Which lines in the data below contain the string "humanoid"? Show each one.

****

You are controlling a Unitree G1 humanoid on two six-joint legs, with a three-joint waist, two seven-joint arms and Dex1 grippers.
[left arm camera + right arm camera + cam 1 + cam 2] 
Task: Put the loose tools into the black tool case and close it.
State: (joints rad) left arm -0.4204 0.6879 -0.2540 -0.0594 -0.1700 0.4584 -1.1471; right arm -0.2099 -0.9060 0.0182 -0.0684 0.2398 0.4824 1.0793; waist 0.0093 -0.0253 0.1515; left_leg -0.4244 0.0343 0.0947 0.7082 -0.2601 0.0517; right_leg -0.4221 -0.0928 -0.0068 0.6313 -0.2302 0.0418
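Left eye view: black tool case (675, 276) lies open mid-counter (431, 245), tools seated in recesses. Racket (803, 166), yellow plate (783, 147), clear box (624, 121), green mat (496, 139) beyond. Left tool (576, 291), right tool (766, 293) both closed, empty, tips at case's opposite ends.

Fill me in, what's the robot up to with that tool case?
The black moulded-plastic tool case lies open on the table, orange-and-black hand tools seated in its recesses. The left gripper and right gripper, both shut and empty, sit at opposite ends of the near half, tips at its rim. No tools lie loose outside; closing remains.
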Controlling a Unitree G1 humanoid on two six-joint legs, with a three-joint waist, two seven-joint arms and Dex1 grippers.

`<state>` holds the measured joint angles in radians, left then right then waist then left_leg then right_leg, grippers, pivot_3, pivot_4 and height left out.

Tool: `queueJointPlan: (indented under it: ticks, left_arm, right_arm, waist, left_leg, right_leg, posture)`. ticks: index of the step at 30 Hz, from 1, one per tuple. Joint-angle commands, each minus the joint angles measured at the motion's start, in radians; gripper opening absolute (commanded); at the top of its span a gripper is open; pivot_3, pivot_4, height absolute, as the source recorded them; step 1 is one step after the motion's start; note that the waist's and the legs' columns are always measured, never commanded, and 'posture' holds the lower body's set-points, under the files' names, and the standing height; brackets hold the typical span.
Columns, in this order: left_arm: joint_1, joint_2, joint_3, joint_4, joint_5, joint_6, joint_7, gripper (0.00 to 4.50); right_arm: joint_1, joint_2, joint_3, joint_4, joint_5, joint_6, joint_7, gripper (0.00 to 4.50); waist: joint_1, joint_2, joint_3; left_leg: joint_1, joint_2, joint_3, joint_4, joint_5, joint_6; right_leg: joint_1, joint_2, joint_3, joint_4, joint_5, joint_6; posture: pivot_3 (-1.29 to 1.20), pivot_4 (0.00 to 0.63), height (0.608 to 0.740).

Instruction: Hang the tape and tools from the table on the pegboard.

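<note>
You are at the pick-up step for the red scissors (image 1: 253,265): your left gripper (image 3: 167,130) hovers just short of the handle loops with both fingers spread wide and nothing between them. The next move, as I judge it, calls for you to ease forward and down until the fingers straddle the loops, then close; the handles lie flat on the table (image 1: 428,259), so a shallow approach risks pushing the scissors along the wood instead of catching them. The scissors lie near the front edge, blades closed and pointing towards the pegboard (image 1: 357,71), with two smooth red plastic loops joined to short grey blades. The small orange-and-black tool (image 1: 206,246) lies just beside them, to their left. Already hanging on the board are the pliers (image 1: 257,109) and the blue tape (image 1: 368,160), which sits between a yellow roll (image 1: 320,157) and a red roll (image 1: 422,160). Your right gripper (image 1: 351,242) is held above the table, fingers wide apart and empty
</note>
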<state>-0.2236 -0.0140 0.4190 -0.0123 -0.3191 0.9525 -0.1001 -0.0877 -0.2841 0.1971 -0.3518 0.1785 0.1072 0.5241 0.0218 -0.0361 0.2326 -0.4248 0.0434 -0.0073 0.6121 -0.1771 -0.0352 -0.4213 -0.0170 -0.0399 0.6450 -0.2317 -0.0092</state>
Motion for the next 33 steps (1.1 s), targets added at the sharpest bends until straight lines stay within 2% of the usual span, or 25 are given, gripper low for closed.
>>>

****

WRITTEN REPLY =>
You are controlling a Unitree G1 humanoid on two six-joint legs, with a three-joint waist, two seven-joint arms and Dex1 grippers.
Controlling a Unitree G1 humanoid on two six-joint legs, with a three-joint waist, two seven-joint arms and Dex1 grippers.

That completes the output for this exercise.